What this task involves
Starting from the first line below, repeat the data exactly through to the last.

________________________________________

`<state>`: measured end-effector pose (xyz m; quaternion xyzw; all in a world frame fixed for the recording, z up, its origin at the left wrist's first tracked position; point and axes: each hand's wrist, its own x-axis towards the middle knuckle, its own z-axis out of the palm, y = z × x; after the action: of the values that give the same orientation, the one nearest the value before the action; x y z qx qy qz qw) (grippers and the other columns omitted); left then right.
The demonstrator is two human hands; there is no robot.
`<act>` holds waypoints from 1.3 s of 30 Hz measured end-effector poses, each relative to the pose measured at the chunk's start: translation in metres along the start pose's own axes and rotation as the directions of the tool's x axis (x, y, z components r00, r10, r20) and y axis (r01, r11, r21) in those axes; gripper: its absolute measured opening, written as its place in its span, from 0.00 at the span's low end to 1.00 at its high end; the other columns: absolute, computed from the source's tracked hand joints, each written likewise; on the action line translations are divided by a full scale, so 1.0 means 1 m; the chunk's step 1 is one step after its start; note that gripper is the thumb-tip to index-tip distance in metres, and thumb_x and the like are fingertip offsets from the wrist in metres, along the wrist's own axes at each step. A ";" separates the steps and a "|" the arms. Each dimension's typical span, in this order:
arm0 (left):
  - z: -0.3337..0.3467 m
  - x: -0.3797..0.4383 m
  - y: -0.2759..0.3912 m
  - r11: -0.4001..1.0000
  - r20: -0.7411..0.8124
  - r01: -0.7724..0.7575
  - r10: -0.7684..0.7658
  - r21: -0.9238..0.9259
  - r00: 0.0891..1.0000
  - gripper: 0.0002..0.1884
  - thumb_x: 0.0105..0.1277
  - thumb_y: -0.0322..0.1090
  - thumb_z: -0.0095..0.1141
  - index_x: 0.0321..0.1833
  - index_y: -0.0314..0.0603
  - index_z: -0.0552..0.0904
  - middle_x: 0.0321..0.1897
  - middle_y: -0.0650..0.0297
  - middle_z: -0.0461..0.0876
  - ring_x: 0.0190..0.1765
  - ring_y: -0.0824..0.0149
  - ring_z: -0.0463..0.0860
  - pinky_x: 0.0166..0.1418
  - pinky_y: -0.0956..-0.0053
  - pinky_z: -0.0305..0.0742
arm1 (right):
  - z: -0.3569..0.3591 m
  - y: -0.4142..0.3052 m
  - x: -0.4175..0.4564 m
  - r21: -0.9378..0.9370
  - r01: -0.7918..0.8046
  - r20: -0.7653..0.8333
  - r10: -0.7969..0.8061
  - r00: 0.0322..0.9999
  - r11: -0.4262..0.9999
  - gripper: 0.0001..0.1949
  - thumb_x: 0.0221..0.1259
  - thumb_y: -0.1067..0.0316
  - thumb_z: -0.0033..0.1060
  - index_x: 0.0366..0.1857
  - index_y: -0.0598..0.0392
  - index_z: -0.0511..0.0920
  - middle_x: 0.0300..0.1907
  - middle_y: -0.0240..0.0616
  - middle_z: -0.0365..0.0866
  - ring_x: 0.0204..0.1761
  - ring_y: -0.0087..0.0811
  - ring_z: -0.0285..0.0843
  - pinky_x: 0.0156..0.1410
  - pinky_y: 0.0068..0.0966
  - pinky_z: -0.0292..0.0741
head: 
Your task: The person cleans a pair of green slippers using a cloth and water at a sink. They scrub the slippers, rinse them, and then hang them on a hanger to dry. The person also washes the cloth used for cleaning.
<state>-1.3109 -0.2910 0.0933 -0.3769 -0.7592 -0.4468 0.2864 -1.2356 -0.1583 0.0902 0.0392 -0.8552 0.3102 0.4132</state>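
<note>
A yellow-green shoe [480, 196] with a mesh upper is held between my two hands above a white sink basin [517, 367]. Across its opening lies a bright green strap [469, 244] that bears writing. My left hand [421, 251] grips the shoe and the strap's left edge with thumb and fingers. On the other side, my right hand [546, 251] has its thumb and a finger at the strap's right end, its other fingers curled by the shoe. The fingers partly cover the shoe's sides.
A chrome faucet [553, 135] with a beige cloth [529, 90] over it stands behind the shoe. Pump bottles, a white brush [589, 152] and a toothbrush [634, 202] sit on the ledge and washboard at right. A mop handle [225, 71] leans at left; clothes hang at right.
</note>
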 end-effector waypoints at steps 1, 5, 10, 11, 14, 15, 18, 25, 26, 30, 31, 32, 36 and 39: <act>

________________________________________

Solution to this problem
`<state>`: measured end-effector pose (xyz m; quaternion xyzw; all in a world frame fixed for the recording, z up, its origin at the left wrist's first tracked position; point and axes: each hand's wrist, its own x-axis towards the middle knuckle, its own z-axis out of the palm, y = z × x; after the action: of the values that give the same orientation, the one nearest the value before the action; x y z qx qy qz qw) (grippers and the other columns omitted); left then right.
The demonstrator is two human hands; there is no robot.
`<act>` holds waypoints from 1.3 s of 30 Hz measured end-effector poses, each relative to the pose measured at the chunk's start: translation in metres along the start pose's own axes and rotation as the directions of the tool's x axis (x, y, z components r00, r10, r20) and y axis (r01, r11, r21) in those axes; gripper: its absolute measured opening, written as its place in its span, from 0.00 at the span's low end to 1.00 at its high end; the other columns: absolute, computed from the source's tracked hand joints, each written likewise; on the action line translations are divided by a full scale, so 1.0 means 1 m; the chunk's step 1 is one step after its start; note that gripper is the thumb-tip to index-tip distance in metres, and thumb_x and the like are fingertip offsets from the wrist in metres, along the wrist's own axes at each step. A ";" separates the steps and a "|" the arms. Each dimension's typical span, in this order:
arm0 (left):
  - z: -0.3337..0.3467 m
  - x: -0.3797..0.4383 m
  - y: -0.2759..0.3912 m
  - r11: -0.4001..1.0000
  - r20: -0.7411..0.8124
  - r01: -0.7724..0.7575
  - r10: -0.7684..0.7658
  - r21: -0.9238..0.9259
  - r00: 0.0891..1.0000
  - gripper: 0.0002..0.1884
  - thumb_x: 0.0105..0.1277
  - thumb_y: -0.0322..0.1090
  - thumb_z: -0.0095..0.1141
  - index_x: 0.0321..0.1833
  - index_y: -0.0314..0.0603
  - index_z: -0.0552..0.0904
  - middle_x: 0.0321..0.1897
  - middle_y: -0.0650..0.0297
  - middle_z: -0.0461..0.0876
  - ring_x: 0.0190..0.1765
  - ring_y: -0.0824..0.0149
  - ring_z: -0.0463..0.0860
  - pinky_x: 0.0166..0.1418
  - pinky_y: -0.0956..-0.0053
  - pinky_z: -0.0305..0.0742
arm1 (right):
  - z: -0.3569..0.3591 m
  - y: -0.4142..0.3052 m
  - x: -0.4175..0.4564 m
  - r21: -0.9378..0.9370
  - r01: -0.7918..0.8046
  - r20: -0.7653..0.8333
  - r10: -0.7969..0.8061
  - r00: 0.0322..0.9999
  - r11: -0.4262..0.9999
  - gripper: 0.0001..0.1949
  - thumb_x: 0.0221..0.1259
  - thumb_y: -0.1067..0.0316
  - thumb_z: -0.0033..0.1060
  - index_x: 0.0366..0.1857
  - index_y: -0.0598..0.0392
  - index_z: -0.0511..0.0920
  - middle_x: 0.0300..0.1907
  - middle_y: -0.0240..0.0616
  - middle_z: -0.0365..0.0866
  - ring_x: 0.0204..0.1761
  - ring_y: -0.0087..0.0811
  - ring_z: -0.0285..0.0843
  - pinky_x: 0.0156..0.1410
  - pinky_y: 0.0068..0.0966
  - pinky_z: -0.0292..0.0741
head: 
Your task: The person cleans a pair of green slippers using a cloth and water at a sink. They scrub the slippers, rinse them, and then hang them on a hanger to dry. The person also washes the cloth used for cleaning.
<state>-1.3109 -0.2910 0.0933 -0.3769 -0.7592 -0.4468 0.2864 -1.2356 -0.1583 0.0902 0.0392 -0.8552 0.3102 0.4132</state>
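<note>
A yellow-green shoe [480, 196] with a mesh upper is held between my two hands above a white sink basin [517, 367]. Across its opening lies a bright green strap [469, 244] that bears writing. My left hand [421, 251] grips the shoe and the strap's left edge with thumb and fingers. On the other side, my right hand [546, 251] has its thumb and a finger at the strap's right end, its other fingers curled by the shoe. The fingers partly cover the shoe's sides.
A chrome faucet [553, 135] with a beige cloth [529, 90] over it stands behind the shoe. Pump bottles, a white brush [589, 152] and a toothbrush [634, 202] sit on the ledge and washboard at right. A mop handle [225, 71] leans at left; clothes hang at right.
</note>
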 end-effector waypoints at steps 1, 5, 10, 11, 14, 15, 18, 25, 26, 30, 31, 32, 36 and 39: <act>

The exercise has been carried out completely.